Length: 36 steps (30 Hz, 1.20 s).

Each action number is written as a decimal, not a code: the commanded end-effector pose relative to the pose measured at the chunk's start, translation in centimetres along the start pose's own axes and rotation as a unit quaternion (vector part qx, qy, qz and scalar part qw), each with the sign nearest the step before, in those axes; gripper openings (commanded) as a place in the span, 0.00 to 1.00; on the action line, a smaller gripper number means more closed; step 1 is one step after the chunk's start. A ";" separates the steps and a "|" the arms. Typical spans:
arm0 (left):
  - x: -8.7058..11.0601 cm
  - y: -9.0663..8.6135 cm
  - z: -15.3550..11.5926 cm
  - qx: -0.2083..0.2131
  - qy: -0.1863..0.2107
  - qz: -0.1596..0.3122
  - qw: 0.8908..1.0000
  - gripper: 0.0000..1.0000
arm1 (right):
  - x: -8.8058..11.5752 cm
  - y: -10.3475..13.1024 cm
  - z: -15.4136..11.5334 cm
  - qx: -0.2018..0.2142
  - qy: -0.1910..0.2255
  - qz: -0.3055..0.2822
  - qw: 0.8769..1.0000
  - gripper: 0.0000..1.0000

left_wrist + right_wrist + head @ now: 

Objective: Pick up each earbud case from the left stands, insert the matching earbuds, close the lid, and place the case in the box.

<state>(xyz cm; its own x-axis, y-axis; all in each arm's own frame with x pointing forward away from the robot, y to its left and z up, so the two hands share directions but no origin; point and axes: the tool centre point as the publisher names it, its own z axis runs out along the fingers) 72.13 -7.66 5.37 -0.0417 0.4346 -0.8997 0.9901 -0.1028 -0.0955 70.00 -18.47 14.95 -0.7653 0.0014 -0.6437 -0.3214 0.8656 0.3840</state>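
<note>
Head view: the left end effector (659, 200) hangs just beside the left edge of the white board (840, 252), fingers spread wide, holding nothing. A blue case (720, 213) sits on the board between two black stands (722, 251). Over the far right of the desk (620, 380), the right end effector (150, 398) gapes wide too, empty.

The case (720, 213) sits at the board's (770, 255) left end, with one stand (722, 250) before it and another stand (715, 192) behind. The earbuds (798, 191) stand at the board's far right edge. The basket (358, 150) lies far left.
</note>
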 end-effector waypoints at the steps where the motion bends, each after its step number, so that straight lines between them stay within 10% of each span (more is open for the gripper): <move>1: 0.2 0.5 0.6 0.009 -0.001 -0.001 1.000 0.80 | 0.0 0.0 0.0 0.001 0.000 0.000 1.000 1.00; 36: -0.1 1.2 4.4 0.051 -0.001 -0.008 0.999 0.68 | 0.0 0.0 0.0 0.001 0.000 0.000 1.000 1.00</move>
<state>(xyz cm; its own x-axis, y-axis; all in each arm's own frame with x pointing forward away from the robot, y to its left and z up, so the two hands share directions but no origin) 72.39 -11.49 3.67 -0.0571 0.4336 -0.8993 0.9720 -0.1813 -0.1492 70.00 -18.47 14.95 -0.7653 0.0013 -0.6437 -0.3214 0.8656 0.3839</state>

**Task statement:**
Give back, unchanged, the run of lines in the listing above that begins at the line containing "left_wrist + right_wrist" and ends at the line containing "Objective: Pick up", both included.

**Reply to the exercise:**
left_wrist + right_wrist + head @ now: 

Objective: Pick up each earbud case from the left stands, insert the matching earbuds, close the lid, and place the case in the box.

The answer given above is complete as it stands.